Task statement:
Below is a listing; repeat exactly the lines from the one containing "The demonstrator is" to the one containing "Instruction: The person", both included.
============================================================
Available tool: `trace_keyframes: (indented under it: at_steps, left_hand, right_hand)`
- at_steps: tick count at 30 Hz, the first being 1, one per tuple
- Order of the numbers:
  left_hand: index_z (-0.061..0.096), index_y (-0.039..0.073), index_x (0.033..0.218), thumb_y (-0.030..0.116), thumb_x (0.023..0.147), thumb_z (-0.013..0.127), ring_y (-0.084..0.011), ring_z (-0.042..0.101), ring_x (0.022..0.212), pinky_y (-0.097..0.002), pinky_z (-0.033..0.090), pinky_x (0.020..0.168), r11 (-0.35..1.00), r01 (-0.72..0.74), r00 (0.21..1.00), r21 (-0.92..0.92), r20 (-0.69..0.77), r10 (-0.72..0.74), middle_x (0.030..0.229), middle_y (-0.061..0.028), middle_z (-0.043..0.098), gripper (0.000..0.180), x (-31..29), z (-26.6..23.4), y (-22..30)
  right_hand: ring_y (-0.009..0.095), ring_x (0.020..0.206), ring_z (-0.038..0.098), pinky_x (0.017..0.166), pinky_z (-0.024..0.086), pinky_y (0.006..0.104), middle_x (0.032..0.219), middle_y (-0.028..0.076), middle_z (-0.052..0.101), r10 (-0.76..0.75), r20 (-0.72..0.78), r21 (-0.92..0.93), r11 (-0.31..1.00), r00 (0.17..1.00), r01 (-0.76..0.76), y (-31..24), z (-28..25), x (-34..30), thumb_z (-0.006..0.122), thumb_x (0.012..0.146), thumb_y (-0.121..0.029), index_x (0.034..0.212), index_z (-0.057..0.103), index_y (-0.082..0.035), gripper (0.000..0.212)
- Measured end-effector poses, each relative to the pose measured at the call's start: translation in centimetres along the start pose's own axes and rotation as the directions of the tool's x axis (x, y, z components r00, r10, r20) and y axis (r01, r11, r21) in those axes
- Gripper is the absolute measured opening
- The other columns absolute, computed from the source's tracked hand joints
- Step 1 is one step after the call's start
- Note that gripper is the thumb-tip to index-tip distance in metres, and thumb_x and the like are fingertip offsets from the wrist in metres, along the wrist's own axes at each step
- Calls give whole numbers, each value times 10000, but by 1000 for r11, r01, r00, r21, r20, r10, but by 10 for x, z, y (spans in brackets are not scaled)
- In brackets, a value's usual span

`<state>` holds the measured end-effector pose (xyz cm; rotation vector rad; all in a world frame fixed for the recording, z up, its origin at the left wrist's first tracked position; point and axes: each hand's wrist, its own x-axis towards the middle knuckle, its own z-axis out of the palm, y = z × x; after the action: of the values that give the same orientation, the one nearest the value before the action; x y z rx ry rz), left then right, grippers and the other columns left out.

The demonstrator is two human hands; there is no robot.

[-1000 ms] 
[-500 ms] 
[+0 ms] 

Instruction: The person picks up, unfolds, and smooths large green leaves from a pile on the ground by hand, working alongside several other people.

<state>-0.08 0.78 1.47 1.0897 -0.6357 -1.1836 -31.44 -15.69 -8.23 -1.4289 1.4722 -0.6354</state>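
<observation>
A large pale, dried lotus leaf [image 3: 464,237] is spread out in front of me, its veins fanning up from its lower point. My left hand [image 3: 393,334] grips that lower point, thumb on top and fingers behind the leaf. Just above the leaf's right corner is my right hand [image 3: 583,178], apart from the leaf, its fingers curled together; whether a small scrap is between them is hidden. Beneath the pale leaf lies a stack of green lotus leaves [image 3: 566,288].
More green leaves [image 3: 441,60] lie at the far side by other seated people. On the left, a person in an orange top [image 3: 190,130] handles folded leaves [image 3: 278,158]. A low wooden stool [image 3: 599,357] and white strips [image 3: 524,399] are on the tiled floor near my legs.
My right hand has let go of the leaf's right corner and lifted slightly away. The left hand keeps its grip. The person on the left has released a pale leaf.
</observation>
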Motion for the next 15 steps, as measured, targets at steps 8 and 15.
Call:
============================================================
Finished exercise:
The demonstrator is two human hands; there is no robot.

[-1000 ms] 
[-500 ms] 
[+0 ms] 

Instruction: The person picks up, unfolds, and smooths large green leaves from a pile on the ground by hand, working alongside several other people.

With this, the exercise is complete.